The free-to-enter awards, which are sponsored by Dawn Foods, Foodex, Foodman Jobs and The Ingredients Show and supported by associate sponsor KDH Projects, are now open to online entries, with the closing deadline being 14 September. The event does not primarily focus on new product development, but on excellence in manufacturing and is open to all food and drink own-label and branded processors with a manufacturing base in the UK (administrative offices or depots don't count).
The new Plant-Based Manufacturing Company of The Year category is open to companies making meat-free or dairy-free food or drink or general plant-based dishes for sale in a retail, foodservice, catering or hospitality context. These products do not necessarily have to be suitable for vegans or vegetarians. Businesses that win this main category are also eligible to win the overall award on the night, as are the winners of all the other main categories.
Laurence Smith, the owner and managing director of Fatherson Bakery, which won Small Bakery Manufacturing Company of The Year in the 2020 Food Manufacture Excellence Awards (FMEAs), said: “Winning has meant firstly our team have been recognised for the amazing cakes they make and what we have continued to the industry. Since winning we have been proud to share this with exiting and prospective customers which offers reassurance on our position in the category and industry. Thank you Food Manufacture.
“Where possible we have used the Winner, Food Manufacture logo on our marketing and sales materials with trade and consumers to really shout about the accolade so much so our new fleet livery will carry the logo as well.”
Overall 2020 winner Raynor Foods
The overall winner of the Food Manufacture Excellence Awards this year was sandwich manufacturer Raynor Foods. Executive chairman Matt Raynor said he hoped the company's hydroponic farm model would inspire other food manufacturers. "We have come up with some mad and crazy ideas - in fact we're known for the mad and crazy ideas and to be recognised for this is fabulous validation that, actually, we might be a bit mad and crazy, but we also really know what we are doing," Raynor told Food Manufacture. "I'd like to extend a really big thank you to all the judges and the people that have made tonight the fabulous night it has been."
Take a look at this year's winners photo gallery. Could your company scoop a trophy next year?
Entrants in all main categories aim to demonstrate significant achievement in their category in at least three of the following areas: customer relationship building, quality assurance; environment and efficiency, skills development and training and business development.

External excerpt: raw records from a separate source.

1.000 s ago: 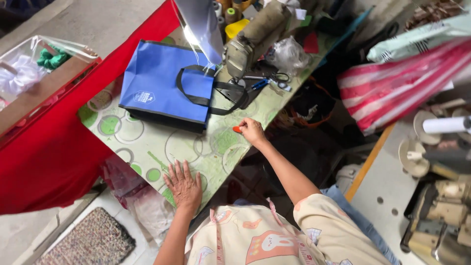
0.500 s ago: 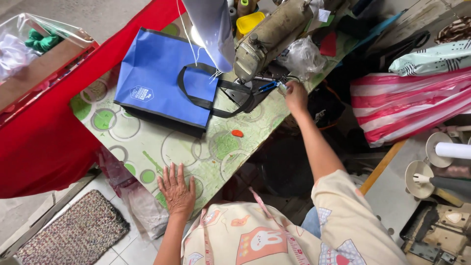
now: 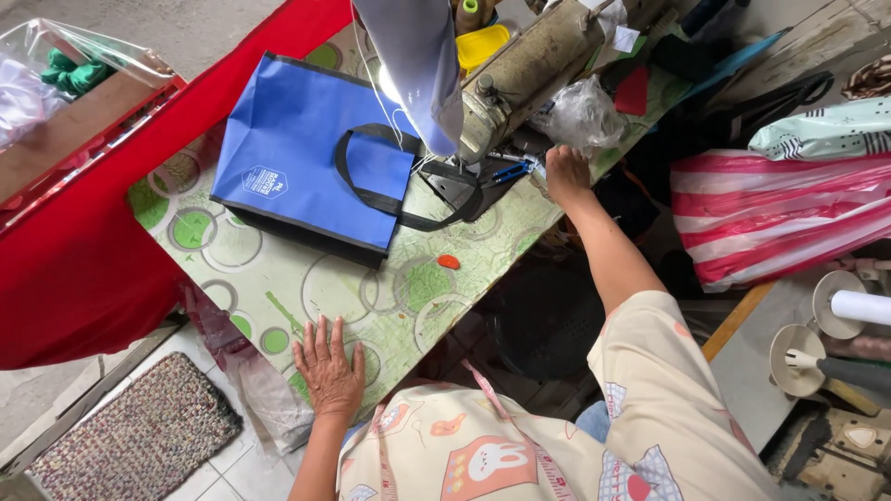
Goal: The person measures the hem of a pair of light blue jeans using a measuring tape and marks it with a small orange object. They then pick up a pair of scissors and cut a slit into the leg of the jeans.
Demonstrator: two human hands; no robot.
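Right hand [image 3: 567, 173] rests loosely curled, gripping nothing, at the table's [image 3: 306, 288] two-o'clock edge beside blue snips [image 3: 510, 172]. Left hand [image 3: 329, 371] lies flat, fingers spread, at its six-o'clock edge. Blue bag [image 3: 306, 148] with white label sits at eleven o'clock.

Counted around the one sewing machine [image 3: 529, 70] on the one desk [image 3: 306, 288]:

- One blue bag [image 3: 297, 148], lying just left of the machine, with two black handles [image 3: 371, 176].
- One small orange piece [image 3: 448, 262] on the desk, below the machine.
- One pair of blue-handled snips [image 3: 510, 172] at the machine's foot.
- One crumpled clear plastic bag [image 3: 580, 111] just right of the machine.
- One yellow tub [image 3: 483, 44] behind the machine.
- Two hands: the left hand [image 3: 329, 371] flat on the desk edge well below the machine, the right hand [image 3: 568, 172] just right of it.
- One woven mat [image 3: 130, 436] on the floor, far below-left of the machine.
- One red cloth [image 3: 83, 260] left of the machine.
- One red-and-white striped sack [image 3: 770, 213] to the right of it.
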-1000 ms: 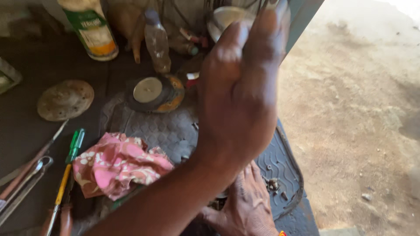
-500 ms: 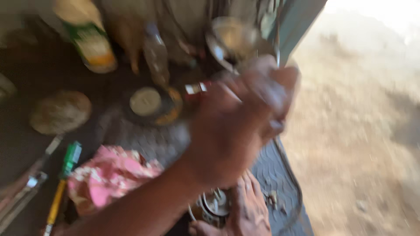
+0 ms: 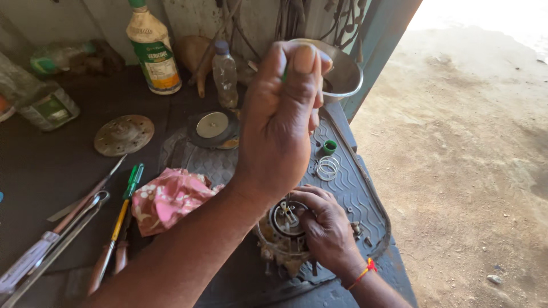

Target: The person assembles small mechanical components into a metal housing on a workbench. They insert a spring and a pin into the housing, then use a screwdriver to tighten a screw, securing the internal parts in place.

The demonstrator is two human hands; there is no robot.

Rallying point for industry
In addition to the occasion of the awards' anniversary, the 2021 awards at the London Hilton Bankside, with its 80s theme, will act as a rallying point to enable the industry to celebrate its achievements under some of the greatest pressure it has ever faced. Entries will be judged with the pressures of the coronavirus pandemic taken into account.
The awards are specially geared towards small as well as large businesses, with scope for judging and recognising the different strengths of each size of business within different streams of entries.
Overall winners of the Food Manufacture Excellence Awards (FMEAs) have included meat processing giant ABP UK, breakfast cereal company Weetabix and food-to-go business Greencore.
The truly independent and rigorous judging process involves a panel of veterans with more than 150 years of collective hands-on experience in all stages of the food and drink supply chain. They will again be chaired this year by Geoff Eaton, chairman of New England Seafood International and executive chairman of Butcher's Petcare.
Not only can the winners display their trophies for visitors to admire, but their achievement will put them on our editorial team’s radar and open the possibility for further magazine or web coverage. That’s in addition to videos posted on FoodManufacture.co.uk in the days following their win.
Entrants don’t have to be perfect to win, nor do they have to be investing vast sums of cash. But they do have to demonstrate genuine innovation, impressive achievements in the field of processing, a passion for excellence and an ability to go the extra mile to deliver what customers and, ultimately, consumers want.
For example, past winners have swayed the judges by resurrecting factories previously gutted by fire, dramatically increasing production capacity, launching significant product development programmes, successfully implementing major technology upgrades and executing major business turnaround strategies.